Look for the line containing "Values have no" in the entries below, then print that line and all that follow it exactly.

Records from a data collection:

=-=-=

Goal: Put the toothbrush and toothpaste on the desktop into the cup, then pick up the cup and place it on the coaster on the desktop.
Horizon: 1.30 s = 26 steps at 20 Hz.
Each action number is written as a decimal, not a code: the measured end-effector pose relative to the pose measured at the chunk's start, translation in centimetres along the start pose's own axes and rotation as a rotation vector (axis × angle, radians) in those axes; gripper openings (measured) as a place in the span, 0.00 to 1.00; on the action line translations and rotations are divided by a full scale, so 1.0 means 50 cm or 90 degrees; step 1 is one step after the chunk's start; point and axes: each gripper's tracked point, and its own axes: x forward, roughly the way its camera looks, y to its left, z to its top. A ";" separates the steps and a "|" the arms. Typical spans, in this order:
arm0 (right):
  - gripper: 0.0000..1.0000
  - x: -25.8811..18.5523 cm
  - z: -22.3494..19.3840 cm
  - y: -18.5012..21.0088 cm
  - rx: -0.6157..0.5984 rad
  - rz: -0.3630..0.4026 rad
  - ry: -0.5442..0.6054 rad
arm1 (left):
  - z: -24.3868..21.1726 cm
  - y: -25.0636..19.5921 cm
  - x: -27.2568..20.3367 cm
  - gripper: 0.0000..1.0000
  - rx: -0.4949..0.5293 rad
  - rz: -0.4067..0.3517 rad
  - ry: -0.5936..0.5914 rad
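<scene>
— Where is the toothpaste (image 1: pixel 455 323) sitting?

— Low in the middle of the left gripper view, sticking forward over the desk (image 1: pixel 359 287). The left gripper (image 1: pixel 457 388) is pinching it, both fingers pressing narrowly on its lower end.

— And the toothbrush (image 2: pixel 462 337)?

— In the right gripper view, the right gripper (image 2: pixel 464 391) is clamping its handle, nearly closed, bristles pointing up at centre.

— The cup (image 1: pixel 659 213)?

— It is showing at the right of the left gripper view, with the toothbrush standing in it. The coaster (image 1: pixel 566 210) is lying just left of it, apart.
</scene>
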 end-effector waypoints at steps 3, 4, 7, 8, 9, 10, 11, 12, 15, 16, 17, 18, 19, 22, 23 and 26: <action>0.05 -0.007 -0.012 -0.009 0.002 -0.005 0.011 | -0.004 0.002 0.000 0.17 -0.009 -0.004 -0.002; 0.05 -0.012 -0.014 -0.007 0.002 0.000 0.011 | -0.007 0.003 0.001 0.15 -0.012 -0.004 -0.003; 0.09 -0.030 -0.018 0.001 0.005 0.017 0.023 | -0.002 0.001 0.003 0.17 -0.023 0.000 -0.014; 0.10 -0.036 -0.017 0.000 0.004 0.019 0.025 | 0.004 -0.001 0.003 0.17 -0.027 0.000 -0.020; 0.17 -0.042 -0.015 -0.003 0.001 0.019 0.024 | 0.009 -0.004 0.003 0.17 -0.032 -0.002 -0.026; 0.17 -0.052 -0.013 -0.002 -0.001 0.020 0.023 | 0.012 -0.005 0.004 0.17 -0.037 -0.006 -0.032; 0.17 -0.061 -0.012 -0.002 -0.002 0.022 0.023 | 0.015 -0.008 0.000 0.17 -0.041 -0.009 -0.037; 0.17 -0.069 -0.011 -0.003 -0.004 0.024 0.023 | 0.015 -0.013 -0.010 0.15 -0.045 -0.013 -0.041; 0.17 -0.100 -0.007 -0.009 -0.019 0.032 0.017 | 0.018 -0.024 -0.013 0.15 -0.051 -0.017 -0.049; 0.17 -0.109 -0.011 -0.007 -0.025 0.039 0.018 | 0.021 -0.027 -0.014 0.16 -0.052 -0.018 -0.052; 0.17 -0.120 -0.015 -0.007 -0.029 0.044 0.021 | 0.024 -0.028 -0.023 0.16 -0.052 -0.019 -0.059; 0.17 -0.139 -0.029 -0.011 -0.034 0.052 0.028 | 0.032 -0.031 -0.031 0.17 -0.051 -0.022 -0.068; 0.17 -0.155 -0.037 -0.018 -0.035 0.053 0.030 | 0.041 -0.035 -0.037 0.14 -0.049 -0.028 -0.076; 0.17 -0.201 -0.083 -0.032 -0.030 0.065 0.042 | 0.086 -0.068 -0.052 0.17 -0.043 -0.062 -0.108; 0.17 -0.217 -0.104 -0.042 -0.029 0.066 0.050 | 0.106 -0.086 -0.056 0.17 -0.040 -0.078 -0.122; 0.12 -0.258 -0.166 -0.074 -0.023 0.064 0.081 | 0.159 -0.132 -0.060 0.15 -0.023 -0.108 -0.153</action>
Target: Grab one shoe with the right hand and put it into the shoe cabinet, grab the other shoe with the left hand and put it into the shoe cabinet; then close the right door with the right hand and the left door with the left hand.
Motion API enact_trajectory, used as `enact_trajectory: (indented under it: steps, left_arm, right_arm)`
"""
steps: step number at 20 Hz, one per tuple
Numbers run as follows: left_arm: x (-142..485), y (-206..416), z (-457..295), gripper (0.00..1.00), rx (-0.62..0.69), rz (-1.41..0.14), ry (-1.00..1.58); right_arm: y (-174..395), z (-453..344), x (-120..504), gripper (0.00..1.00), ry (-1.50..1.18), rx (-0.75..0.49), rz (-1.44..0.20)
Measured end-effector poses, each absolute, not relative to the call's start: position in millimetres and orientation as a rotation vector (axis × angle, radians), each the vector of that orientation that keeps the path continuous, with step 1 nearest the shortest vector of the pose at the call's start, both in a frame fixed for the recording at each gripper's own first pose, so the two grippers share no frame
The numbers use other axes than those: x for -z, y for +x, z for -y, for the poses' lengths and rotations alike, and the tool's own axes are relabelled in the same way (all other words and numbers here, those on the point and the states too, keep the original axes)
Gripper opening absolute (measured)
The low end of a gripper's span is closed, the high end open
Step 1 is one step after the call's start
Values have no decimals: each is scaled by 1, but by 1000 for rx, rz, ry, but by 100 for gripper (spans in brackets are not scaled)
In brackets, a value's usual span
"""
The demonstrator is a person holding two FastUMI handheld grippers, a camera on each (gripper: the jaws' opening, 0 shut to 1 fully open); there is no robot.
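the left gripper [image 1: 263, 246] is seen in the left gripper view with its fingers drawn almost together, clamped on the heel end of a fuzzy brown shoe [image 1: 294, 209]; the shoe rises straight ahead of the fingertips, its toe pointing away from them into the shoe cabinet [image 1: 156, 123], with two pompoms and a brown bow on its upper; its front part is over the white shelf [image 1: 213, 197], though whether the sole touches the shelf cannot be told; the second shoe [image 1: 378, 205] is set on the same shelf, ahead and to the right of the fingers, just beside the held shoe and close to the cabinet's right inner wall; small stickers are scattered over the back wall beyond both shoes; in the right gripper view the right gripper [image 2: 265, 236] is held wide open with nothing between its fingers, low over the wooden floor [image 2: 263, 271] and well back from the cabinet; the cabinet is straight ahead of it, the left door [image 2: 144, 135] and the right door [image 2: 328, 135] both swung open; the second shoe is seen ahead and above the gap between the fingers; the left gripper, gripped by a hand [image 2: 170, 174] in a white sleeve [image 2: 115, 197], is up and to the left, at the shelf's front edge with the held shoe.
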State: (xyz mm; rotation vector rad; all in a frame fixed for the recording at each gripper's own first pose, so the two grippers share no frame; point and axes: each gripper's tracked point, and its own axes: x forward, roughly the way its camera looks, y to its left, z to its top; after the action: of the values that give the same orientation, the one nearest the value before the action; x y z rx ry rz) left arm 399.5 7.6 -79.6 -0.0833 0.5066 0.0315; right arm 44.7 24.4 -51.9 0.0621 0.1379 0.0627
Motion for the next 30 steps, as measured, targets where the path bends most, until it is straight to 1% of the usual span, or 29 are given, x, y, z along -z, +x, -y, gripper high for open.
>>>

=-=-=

- Expected output:
Values have no decimals: each is scaled by 1, but by 1000 for rx, rz, ry, but by 100 for gripper (spans in brackets are not scaled)
In brackets, a value's usual span
"""
The demonstrator is a person holding two FastUMI handheld grippers, a camera on each (gripper: the jaws' opening, 0 shut to 1 fully open); there is no robot.
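the left gripper [image 1: 263, 246] is seen in the left gripper view with its fingers drawn almost together, clamped on the heel end of a fuzzy brown shoe [image 1: 294, 209]; the shoe rises straight ahead of the fingertips, its toe pointing away from them into the shoe cabinet [image 1: 156, 123], with two pompoms and a brown bow on its upper; its front part is over the white shelf [image 1: 213, 197], though whether the sole touches the shelf cannot be told; the second shoe [image 1: 378, 205] is set on the same shelf, ahead and to the right of the fingers, just beside the held shoe and close to the cabinet's right inner wall; small stickers are scattered over the back wall beyond both shoes; in the right gripper view the right gripper [image 2: 265, 236] is held wide open with nothing between its fingers, low over the wooden floor [image 2: 263, 271] and well back from the cabinet; the cabinet is straight ahead of it, the left door [image 2: 144, 135] and the right door [image 2: 328, 135] both swung open; the second shoe is seen ahead and above the gap between the fingers; the left gripper, gripped by a hand [image 2: 170, 174] in a white sleeve [image 2: 115, 197], is up and to the left, at the shelf's front edge with the held shoe.
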State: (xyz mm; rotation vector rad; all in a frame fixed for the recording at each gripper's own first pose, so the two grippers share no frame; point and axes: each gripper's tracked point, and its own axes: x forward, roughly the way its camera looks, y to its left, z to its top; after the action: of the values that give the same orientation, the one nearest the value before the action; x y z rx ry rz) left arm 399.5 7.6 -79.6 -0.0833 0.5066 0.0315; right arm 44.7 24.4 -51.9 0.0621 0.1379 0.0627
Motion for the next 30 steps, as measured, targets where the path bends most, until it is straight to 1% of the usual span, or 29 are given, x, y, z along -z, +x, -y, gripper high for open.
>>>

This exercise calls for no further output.